> _PROVIDED RECORDS_
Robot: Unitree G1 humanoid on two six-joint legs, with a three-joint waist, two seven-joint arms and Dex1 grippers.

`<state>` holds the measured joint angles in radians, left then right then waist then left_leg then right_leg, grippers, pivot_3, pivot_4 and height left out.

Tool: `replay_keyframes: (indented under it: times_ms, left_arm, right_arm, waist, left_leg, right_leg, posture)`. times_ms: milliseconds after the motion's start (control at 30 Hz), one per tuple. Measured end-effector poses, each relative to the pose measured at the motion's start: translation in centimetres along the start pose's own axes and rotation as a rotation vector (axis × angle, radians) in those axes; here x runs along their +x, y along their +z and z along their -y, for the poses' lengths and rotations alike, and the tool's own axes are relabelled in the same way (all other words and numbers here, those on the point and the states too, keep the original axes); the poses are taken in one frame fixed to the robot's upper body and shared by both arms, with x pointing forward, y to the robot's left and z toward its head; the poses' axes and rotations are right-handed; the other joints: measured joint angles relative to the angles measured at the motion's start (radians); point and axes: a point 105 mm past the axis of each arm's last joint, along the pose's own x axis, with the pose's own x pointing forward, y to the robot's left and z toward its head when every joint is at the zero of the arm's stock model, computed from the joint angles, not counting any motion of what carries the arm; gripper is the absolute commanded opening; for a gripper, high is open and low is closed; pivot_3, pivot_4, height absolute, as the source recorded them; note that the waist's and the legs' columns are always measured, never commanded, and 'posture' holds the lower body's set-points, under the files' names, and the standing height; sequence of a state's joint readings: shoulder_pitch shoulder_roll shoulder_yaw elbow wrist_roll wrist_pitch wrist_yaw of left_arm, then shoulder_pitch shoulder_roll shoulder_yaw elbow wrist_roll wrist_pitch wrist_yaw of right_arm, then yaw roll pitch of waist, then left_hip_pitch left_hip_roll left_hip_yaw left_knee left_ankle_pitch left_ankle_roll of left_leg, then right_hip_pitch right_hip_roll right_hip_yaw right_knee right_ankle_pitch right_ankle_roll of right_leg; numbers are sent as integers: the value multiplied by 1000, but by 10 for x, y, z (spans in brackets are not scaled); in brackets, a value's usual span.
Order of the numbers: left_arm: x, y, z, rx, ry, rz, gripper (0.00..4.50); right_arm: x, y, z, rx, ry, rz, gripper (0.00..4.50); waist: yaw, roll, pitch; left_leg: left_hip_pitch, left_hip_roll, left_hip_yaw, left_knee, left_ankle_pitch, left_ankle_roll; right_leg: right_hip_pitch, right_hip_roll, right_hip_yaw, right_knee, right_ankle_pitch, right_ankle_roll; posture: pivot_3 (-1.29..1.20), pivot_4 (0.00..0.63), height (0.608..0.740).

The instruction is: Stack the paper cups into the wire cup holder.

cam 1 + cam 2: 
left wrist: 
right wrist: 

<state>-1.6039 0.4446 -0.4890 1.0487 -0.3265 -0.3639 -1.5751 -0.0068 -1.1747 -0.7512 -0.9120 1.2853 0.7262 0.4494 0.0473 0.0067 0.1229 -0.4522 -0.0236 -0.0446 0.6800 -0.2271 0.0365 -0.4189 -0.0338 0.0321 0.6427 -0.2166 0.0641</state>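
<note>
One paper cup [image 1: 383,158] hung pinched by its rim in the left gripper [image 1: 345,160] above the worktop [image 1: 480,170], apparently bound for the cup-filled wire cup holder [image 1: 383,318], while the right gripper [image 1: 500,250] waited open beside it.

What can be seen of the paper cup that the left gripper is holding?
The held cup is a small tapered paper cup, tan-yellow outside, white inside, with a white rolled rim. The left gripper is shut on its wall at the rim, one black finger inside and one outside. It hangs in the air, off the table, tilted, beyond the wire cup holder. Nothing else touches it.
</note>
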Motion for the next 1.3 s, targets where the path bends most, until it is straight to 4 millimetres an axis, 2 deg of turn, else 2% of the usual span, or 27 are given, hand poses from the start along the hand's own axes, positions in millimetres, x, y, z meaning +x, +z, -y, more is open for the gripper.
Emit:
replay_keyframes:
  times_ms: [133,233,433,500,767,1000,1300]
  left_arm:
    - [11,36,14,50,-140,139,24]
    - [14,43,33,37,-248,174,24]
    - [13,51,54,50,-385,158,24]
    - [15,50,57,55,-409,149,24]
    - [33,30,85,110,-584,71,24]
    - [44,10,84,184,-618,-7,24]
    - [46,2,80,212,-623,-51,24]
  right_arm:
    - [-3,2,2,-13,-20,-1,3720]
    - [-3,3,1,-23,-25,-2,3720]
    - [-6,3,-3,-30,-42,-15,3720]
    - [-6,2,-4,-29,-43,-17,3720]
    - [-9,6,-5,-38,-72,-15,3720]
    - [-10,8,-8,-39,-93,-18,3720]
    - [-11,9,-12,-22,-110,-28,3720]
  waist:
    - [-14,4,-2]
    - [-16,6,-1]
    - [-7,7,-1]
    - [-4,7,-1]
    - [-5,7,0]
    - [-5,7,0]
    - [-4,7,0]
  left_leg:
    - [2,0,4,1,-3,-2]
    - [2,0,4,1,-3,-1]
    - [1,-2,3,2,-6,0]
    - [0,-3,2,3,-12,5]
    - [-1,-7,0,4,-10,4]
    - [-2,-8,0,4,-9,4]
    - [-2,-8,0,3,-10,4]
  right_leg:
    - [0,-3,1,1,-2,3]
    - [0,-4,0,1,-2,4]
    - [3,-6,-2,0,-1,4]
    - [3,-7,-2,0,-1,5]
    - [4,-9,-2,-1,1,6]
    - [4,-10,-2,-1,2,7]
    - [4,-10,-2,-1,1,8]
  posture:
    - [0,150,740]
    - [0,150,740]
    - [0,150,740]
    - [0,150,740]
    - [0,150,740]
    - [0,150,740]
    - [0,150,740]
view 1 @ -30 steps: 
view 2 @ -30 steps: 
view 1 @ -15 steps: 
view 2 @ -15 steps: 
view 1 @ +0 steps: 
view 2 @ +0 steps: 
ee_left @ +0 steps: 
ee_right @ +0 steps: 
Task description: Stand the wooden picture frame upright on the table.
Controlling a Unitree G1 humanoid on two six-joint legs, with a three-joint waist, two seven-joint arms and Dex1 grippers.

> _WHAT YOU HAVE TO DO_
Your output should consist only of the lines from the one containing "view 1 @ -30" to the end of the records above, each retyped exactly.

> _REPLY TO THE TASK_
view 1 @ -30 steps: 
view 2 @ -30 steps: 
view 1 @ -15 steps: 
view 2 @ -15 steps: 
view 1 @ +0 steps: 
view 2 @ +0 steps: 
ee_left @ +0 steps: 
ee_right @ +0 steps: 
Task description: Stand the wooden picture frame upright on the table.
Controlling a Unitree G1 humanoid on two six-joint legs, with a three-joint waist, two seven-joint arms and Dex1 grippers.

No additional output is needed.